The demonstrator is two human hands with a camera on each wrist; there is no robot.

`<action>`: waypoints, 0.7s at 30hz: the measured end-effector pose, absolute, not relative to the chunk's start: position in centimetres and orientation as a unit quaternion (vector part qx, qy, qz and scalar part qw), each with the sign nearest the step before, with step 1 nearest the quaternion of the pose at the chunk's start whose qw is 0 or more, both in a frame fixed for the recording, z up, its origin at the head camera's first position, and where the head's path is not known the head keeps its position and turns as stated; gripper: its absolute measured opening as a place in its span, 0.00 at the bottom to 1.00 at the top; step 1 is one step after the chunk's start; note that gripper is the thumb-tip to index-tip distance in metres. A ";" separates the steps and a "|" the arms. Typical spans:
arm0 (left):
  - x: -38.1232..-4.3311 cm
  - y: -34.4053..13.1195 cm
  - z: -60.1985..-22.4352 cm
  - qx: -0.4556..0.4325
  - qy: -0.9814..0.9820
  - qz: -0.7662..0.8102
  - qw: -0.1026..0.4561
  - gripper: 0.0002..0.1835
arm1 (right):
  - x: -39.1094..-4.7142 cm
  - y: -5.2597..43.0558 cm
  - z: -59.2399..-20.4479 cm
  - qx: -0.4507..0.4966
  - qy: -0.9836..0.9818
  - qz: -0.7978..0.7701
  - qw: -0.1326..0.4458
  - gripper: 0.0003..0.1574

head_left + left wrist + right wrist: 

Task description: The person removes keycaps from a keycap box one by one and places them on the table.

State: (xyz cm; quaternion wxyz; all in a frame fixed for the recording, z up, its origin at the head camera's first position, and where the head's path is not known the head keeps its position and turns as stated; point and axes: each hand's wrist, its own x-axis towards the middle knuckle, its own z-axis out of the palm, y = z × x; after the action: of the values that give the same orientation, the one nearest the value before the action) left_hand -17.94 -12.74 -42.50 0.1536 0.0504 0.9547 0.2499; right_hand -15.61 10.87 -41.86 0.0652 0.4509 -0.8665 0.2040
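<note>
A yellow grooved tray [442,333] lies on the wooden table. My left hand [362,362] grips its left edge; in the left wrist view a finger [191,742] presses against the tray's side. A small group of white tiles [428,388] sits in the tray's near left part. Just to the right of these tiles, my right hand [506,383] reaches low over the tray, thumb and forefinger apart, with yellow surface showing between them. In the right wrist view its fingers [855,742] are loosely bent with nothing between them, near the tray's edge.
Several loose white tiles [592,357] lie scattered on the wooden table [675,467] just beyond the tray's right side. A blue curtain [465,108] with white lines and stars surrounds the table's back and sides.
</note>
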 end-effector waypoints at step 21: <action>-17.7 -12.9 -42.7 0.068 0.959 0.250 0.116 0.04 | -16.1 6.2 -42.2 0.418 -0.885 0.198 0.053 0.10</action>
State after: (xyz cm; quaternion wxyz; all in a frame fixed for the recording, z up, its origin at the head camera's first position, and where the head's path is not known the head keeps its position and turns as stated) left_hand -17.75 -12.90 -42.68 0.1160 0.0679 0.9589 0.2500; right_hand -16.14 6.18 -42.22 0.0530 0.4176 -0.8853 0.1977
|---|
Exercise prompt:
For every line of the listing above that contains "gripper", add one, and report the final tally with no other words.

Result:
3